President Katie Conboy sent an email on Thursday announcing that the board had decided to reverse its decision back to its initial policy following mass outcry when it was revealed in November that St. Mary's would be accepting transgender women come fall 2024.

High-ranking Catholic officials such as Bishop Kevin Rhoades, who oversees Fort Wayne-South Bend, were among one of the first to condemn the acceptance of males into the university.

In an email obtained by the Daily Signal, Conboy announced the policy reversal and issued an apology for creating "division in the community: "This has weighed heavily on our minds and in our hearts."
 

"There have been many voices responding to us from many places and perspectives. We have listened closely, and we have heard each of you," she wrote. "Some worried that this was much more than a policy decision: they felt it was a dilution of our mission or even a threat to our Catholic identity."

"Moreover, we clearly underestimated our community’s genuine desire to be engaged in the process of shaping a policy of such significance. As this last month unfolded, we lost people's trust and unintentionally created division where we had hoped for unity. For this, we are deeply sorry," said Conboy. 

"Taking all these factors into consideration, the Board has decided that we will return to our previous admission policy," she continued.

"Although this has been a challenging time for our community, we believe that the College should continually grapple with the complexity of living our Catholic values in a changing world," she concluded.

Following Conboy's declaration of the policy reversal, alumni, students, and Catholic officials have expressed their elation at the decision.

"I'm so proud of the women at Saint Mary's who were willing to stand up against this anti-women, anti-Catholic policy. God's truth will always win," said student Claire Bettag, who is in her junior year at St. Mary's.

Patrick Reilly, president and founder of The Cardinal Newman Society, welcomed the policy reversal with open arms.

"This is such welcome news in this season when we celebrate Christ, Wisdom become true man, and Mary, true woman and true Mother of the Son of God," he said, according to Daily Signal.

"This is the truth which is the foundation of Catholic education and not 'the complexity of living our Catholic values in a changing world,'" said Reilly.

Before St. Mary's decided to reverse the policy, Bishop Kevin Rhoades lambasted the updated policy and said the all women's college had strayed from fundamental Catholic teachings.

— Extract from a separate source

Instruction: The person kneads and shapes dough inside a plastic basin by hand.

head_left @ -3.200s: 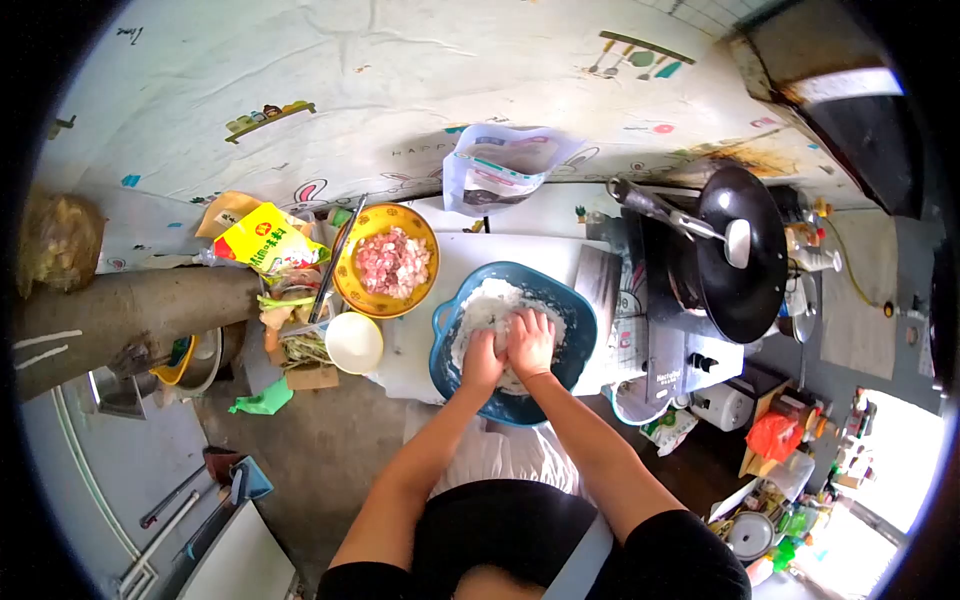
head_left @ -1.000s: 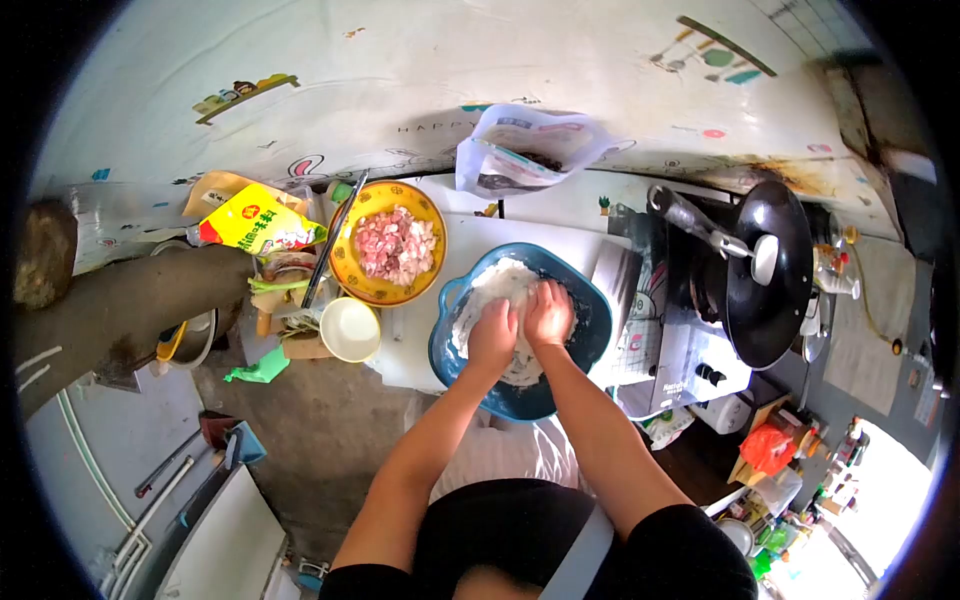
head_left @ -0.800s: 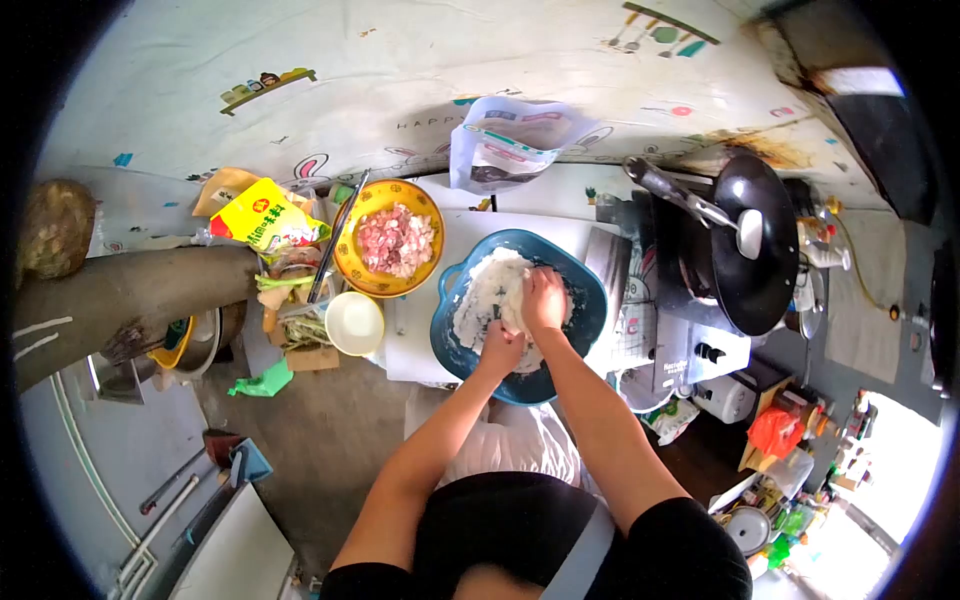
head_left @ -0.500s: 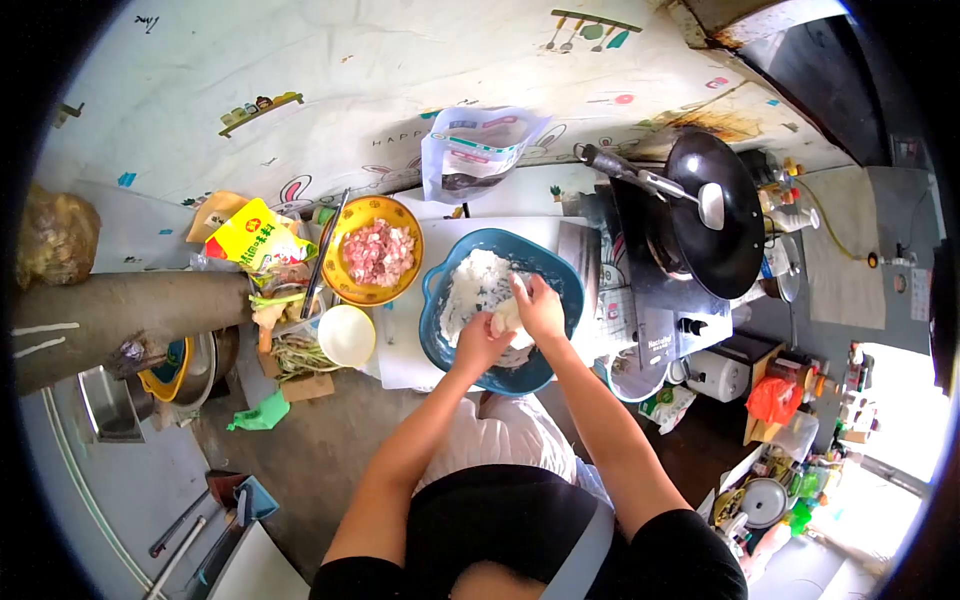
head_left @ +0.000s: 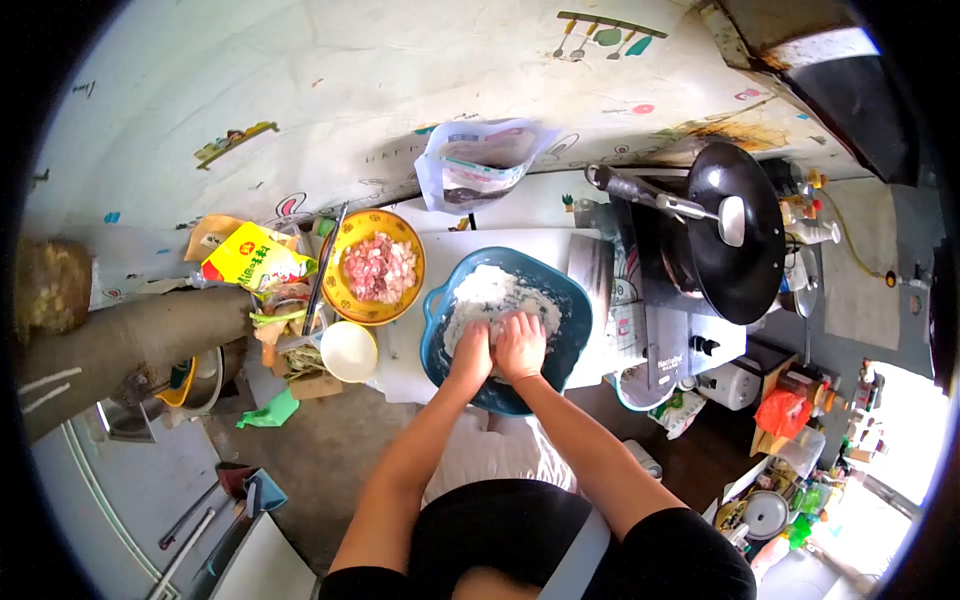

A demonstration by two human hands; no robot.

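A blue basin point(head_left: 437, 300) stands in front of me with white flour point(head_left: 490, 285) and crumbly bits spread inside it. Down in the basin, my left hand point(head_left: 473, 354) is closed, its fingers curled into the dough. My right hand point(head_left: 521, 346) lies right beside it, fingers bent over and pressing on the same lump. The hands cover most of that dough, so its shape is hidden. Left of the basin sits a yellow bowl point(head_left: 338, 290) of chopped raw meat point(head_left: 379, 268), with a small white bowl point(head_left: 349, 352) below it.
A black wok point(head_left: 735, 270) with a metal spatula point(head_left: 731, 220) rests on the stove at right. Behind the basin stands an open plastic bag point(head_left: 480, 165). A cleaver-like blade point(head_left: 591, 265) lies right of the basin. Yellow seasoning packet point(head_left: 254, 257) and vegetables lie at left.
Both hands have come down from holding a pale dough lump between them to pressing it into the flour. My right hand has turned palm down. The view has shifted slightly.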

"To call itself a 'women's college' and to admit male students who 'consistently live and identify as women' suggests that the college affirms an ideology of gender that separates sex from gender and claims that sexual identity is based on the subjective experience of the individual," said Rhoades, according to the Daily Mail.

In November, President Katie Conboy sent an email to faculty and staff announcing that: "Saint Mary's will consider undergraduate applicants whose sex assigned at birth is female or who consistently live and identify as women."

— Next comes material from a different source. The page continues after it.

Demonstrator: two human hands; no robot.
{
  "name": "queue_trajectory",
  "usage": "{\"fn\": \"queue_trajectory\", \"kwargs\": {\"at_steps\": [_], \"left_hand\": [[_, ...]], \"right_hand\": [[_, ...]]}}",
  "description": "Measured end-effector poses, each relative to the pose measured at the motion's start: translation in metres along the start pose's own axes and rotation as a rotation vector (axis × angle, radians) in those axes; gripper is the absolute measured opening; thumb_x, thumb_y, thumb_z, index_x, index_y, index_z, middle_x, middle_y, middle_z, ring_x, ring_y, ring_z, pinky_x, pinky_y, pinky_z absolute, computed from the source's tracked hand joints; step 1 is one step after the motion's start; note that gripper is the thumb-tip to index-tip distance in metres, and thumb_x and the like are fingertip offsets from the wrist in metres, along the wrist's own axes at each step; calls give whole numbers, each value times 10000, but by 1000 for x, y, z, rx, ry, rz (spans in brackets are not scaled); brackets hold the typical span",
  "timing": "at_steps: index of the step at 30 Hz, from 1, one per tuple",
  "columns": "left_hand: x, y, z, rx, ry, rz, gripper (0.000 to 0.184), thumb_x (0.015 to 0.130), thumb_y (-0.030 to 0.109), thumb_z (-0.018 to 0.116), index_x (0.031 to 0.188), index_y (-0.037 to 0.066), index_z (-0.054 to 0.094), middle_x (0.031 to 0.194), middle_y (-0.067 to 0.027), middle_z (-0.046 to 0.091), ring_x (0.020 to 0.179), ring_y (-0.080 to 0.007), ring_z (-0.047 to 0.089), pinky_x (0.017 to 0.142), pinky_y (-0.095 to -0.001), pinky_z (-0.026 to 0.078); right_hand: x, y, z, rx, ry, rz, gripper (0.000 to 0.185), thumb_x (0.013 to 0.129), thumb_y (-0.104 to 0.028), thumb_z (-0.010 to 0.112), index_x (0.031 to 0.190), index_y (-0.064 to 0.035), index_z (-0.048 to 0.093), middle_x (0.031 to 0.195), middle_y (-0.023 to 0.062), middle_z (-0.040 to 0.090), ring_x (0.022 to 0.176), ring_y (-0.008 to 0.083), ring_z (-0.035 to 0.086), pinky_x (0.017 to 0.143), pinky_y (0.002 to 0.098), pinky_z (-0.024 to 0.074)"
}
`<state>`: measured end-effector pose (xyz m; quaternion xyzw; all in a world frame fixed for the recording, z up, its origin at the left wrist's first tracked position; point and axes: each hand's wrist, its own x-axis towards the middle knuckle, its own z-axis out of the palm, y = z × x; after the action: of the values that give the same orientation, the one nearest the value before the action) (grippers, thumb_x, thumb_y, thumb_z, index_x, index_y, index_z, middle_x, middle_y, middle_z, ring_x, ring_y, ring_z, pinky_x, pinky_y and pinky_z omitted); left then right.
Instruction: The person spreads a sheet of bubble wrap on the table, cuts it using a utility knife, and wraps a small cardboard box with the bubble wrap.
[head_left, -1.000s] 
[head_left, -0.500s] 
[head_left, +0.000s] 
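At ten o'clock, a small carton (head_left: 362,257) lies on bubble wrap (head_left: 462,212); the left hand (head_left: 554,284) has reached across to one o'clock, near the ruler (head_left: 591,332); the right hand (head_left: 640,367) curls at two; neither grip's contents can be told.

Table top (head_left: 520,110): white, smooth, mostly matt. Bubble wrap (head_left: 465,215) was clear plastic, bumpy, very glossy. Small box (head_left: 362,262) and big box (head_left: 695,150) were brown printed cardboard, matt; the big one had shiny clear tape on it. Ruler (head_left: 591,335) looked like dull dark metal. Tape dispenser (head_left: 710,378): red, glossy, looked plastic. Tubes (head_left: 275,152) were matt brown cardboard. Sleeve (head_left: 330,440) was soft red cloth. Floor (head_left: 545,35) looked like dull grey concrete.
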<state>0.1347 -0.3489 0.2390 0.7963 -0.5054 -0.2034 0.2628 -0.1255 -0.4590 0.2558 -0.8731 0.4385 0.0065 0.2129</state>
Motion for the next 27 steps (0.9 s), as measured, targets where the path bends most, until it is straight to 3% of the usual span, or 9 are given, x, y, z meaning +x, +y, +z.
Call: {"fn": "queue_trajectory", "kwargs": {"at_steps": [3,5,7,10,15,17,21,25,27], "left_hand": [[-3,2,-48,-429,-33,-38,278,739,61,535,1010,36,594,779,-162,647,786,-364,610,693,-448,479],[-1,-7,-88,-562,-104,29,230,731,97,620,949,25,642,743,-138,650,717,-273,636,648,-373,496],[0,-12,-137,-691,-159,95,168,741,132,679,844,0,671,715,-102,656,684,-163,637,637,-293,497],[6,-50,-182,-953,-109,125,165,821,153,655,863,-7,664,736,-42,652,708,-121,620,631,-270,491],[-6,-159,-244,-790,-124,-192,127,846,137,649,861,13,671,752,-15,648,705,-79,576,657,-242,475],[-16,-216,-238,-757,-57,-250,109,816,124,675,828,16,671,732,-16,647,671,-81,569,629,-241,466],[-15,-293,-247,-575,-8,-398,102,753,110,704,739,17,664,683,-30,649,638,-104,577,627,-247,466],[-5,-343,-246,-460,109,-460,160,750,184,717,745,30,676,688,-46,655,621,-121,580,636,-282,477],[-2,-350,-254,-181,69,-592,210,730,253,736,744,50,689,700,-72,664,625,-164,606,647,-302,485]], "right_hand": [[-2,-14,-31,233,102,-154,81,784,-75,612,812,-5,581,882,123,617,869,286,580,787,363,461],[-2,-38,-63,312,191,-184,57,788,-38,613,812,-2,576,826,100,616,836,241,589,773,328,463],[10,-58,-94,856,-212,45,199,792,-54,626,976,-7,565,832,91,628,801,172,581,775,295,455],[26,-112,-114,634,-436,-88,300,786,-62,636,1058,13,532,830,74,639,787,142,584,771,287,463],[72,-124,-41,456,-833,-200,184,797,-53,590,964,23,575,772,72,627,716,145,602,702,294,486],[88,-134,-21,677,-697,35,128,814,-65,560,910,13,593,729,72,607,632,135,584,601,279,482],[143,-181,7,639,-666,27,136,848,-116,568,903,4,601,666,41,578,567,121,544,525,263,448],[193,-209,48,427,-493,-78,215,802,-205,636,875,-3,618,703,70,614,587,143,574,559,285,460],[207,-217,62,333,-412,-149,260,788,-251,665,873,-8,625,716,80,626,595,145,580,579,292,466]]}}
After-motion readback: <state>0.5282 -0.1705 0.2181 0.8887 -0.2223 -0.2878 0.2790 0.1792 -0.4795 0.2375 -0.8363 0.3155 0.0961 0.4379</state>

Biological men who identify as transgender would have been accepted beginning in the Fall 2024 semester if the policy had not been recently reversed. The initial announcement came after Conboy established the President's Task Force on Gender Identity and Expression earlier this year.

The group is tasked with making suggestions regarding housing issues and community education regarding women's college identities and Catholic identity.

As per the Women's College Coalition, Saint Mary's is among the less than forty active women's institutions in the United States. The non-discrimination policy states that the College's admissions procedures are guided by Title IV of the Education Amendments of 1972, which permits institutions that have traditionally catered to women to have single-sex admissions procedures.